> [Exercise]:
Please repeat exactly the lines below from the one containing "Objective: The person" down to the one containing "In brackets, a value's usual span", both included, and nothing else.

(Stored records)
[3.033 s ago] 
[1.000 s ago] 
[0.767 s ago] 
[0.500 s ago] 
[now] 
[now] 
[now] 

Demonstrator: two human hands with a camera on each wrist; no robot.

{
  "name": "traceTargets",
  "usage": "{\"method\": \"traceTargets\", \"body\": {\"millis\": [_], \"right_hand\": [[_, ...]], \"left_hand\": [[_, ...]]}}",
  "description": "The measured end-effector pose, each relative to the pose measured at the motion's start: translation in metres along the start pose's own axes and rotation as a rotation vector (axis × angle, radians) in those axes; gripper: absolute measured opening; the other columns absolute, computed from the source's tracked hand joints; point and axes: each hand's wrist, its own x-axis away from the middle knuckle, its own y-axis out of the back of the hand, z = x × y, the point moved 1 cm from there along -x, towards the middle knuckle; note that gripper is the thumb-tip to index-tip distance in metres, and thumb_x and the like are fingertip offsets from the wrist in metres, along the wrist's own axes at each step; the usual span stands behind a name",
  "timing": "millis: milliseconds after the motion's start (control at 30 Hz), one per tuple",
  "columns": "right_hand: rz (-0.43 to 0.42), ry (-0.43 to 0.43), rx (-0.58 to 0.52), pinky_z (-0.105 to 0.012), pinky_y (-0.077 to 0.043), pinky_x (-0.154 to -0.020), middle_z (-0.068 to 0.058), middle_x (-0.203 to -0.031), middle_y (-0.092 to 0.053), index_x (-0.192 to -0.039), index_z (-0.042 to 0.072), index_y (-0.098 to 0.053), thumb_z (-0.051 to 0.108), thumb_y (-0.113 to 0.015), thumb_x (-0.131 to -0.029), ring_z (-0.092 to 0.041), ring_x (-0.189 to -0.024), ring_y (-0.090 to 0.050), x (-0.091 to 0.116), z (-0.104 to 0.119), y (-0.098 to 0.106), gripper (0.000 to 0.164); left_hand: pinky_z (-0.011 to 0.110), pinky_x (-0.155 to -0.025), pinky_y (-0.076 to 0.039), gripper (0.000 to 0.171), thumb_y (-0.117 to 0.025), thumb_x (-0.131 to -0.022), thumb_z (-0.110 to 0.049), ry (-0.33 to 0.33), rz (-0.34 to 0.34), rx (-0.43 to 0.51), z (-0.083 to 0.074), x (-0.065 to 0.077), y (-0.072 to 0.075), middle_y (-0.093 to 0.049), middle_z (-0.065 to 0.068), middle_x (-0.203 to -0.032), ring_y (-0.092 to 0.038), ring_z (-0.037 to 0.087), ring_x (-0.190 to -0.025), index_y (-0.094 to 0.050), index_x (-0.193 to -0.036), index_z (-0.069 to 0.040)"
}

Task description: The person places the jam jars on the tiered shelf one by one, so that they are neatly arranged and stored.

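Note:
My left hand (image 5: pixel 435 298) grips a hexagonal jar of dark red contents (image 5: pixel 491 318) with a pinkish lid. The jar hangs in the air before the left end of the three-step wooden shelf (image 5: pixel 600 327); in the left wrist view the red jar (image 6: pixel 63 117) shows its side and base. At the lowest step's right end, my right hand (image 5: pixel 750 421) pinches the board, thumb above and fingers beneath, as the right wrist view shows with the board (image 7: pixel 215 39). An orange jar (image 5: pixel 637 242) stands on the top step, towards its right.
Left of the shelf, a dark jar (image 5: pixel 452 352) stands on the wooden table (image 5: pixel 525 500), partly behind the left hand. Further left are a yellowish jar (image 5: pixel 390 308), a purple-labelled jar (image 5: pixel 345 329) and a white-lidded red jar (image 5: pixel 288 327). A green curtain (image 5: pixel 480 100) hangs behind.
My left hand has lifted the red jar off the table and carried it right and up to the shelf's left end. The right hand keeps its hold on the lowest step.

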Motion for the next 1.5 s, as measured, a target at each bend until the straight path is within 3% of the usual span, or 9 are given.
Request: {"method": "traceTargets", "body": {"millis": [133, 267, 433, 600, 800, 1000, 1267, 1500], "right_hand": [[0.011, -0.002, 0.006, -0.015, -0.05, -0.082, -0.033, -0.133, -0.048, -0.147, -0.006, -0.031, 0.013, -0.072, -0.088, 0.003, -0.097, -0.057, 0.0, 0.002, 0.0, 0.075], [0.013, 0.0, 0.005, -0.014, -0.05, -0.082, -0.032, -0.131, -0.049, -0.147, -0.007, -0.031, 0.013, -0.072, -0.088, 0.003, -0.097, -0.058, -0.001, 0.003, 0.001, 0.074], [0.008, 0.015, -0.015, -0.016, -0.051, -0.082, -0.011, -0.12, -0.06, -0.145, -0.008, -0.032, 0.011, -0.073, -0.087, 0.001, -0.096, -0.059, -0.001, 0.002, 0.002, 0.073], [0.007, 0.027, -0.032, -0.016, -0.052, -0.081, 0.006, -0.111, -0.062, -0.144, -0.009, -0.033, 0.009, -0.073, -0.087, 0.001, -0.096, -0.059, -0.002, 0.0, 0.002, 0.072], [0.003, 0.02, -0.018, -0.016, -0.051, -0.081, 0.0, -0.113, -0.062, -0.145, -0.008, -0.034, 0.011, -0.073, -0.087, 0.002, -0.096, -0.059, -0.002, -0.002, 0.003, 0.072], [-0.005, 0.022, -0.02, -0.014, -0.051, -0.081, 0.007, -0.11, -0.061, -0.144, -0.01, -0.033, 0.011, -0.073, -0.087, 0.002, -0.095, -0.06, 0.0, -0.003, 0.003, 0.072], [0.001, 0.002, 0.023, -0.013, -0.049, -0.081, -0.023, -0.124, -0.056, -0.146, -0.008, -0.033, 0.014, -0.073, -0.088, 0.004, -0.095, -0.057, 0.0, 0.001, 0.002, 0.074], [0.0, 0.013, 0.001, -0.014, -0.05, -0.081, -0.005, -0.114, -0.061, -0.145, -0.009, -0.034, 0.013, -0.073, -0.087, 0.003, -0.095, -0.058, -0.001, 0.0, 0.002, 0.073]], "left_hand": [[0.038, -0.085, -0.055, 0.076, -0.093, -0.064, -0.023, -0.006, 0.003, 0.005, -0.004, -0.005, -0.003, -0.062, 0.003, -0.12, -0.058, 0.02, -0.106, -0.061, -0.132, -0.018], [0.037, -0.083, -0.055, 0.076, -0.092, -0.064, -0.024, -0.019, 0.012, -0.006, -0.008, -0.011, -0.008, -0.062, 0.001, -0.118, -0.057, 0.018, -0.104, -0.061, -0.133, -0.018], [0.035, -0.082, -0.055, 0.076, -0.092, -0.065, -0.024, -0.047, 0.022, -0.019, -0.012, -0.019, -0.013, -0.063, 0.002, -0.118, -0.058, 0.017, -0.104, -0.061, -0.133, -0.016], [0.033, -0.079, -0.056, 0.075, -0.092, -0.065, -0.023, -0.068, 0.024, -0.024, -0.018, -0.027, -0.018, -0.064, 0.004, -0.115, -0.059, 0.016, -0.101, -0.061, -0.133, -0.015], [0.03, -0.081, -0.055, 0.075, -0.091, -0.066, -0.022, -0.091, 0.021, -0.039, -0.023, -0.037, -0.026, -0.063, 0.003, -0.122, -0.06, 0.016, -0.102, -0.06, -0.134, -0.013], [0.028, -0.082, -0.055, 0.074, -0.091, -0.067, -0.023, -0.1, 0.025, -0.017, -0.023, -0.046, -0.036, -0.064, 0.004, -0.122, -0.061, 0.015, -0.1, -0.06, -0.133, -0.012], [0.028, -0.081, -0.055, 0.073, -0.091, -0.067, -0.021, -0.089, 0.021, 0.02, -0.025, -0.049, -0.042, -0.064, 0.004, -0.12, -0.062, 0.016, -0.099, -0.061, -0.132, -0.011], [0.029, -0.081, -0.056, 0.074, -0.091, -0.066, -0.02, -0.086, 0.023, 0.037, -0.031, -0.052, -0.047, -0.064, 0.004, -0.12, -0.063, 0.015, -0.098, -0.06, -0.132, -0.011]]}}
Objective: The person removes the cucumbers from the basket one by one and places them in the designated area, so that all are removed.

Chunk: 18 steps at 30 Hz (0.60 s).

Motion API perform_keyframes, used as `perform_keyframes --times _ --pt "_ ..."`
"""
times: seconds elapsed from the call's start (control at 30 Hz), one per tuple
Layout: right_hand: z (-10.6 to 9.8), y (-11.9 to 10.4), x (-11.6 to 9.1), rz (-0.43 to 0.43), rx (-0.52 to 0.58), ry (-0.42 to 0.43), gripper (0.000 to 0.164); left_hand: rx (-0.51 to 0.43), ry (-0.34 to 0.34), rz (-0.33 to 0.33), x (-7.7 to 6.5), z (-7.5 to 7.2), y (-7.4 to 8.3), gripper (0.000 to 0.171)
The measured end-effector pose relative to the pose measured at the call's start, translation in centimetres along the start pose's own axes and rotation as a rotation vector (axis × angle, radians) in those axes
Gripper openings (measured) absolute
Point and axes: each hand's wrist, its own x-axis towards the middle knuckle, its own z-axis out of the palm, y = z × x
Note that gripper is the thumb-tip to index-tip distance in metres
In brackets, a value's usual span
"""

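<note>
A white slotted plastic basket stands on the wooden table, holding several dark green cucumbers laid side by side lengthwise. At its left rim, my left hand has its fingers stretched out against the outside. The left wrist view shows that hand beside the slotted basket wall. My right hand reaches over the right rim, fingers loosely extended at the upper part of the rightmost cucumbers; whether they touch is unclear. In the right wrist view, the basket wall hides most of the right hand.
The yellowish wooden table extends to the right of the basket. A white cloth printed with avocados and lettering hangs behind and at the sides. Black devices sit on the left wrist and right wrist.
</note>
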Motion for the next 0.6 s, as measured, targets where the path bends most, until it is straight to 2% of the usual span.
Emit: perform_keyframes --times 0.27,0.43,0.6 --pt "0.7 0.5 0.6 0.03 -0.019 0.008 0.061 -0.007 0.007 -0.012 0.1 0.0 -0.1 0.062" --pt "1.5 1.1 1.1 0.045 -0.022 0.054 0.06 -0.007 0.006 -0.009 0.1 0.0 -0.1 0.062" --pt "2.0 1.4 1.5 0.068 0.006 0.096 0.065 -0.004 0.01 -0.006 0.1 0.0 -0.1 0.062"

> [Solution for this task]:
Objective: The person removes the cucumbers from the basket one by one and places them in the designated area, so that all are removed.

Chunk: 18 steps at 30 Hz (0.60 s).

Motion API perform_keyframes, used as `perform_keyframes --times _ --pt "_ ..."`
"""
times: seconds elapsed from the call's start (control at 30 Hz), one per tuple
Layout: right_hand: z (-10.6 to 9.8), y (-11.9 to 10.4), x (-11.6 to 9.1), rz (-0.43 to 0.43), rx (-0.52 to 0.58), ry (-0.42 to 0.43), gripper (0.000 to 0.164); left_hand: rx (-0.51 to 0.43), ry (-0.34 to 0.34), rz (-0.33 to 0.33), x (-7.7 to 6.5), z (-7.5 to 7.2), y (-7.4 to 8.3), gripper (0.000 to 0.171)
The measured end-effector pose relative to the pose measured at the call's start, translation in centimetres along the start pose's own axes and rotation as a rotation vector (axis × angle, radians) in those axes
Gripper openings (measured) absolute
Point and axes: each hand's wrist, its own x-axis towards the middle knuckle, its own z-axis out of the palm, y = z × x
Note that gripper is the thumb-tip to index-tip distance in metres
In brackets, a value's usual span

Fully answered, the exercise is complete.